About three years ago we moved just about everyone from Melbourne to La Trobe University. We built a large greenhouse at La Trobe for production of transgenic corn with our antifungal molecules. We have a very efficient system for generating and testing the plants. We can make and test 10,000 transgenic plants per year.

Now we have gene constructs that make two or three different proteins so they can hit different targets to control levels of resistance and provide more broad spectrum control - the aim is to give plants resistance to all the major fungal diseases.

We are going to keep working at making Hexima successful. We are now looking at human applications for some of our technology.

LLS: Do you think it is important for scientists to learn business skills?

MA: I think this is really important as we are asked more and more to focus on translation of our research. We are training people who can span business and science.

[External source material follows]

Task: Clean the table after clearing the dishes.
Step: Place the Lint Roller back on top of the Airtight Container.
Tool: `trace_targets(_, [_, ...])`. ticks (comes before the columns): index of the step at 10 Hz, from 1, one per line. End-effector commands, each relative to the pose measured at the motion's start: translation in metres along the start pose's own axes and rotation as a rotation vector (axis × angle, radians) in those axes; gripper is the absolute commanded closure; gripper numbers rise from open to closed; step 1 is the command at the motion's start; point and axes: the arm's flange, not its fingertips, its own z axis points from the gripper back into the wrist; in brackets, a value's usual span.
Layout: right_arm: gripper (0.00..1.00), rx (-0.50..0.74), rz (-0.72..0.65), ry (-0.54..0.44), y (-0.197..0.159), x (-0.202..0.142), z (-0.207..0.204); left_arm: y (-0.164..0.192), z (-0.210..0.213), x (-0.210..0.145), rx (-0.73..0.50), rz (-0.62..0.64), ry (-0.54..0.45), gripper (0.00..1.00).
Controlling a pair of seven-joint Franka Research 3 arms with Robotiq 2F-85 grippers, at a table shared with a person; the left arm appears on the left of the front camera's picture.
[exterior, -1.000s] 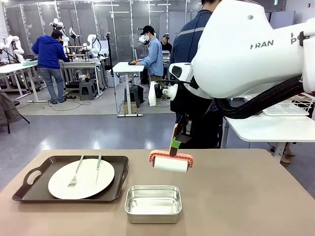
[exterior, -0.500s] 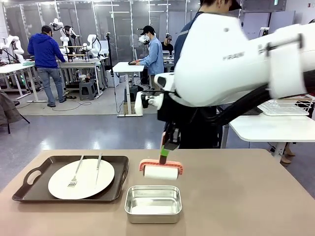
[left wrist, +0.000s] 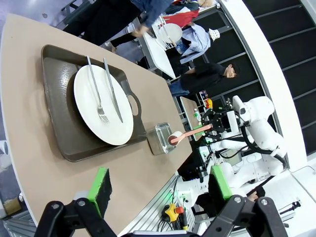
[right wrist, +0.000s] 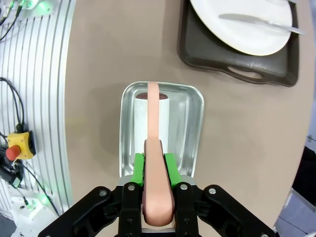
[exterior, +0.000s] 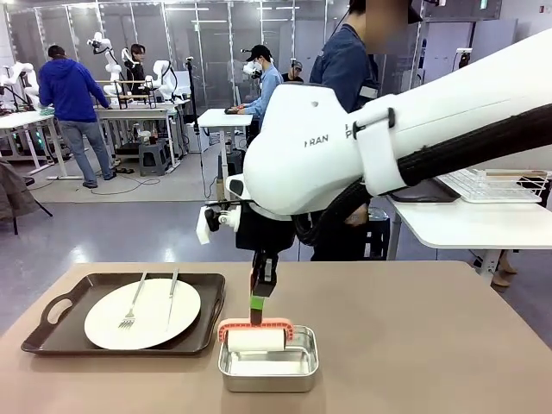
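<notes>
Fingers of the right gripper clamp the handle of the pink roller, its drum beyond the fingertips, inside the steel pan. On the left gripper, fingers stand wide apart, empty.

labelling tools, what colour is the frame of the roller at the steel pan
Salmon pink, on the white roller; clearest in right wrist view.

Lab hall: workbenches, glass partitions.
</notes>
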Motion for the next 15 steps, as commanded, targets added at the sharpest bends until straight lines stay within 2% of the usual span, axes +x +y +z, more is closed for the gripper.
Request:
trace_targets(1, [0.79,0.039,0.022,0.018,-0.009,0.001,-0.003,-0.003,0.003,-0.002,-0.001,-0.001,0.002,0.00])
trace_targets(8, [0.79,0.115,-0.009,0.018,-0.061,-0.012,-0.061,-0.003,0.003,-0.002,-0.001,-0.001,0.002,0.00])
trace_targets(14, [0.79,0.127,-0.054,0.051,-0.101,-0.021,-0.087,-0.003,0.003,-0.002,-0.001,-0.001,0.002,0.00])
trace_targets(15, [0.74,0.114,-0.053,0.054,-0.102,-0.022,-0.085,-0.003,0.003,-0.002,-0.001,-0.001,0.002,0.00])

We are still very interested in basic research because we are university based. It is important to us that we get academic publications and we are still writing grant applications to support basic research.

Our students do basic research but they get to see how a company runs, they get some training and understanding of IP, how contracts work and so forth. Nicole van der Weerden, who is now our COO, was a PhD student with us. She went off and did an MBA and has come back.

LLS: How do you feel about being the 2014 recipient of the ASBMB’s highest award, the Lemberg Medal?

MA: I feel very honoured to be this year’s Lemberg medallist, 43 years after I attended my first meeting as a starry-eyed honours student. Syd Leach’s preparation and Harold Sheraga’s plenary lecture started a love of proteins that has stayed with me throughout my career. Fortunately, I will be flying to Canberra and will not have to travel on the Brisbane Limited Express.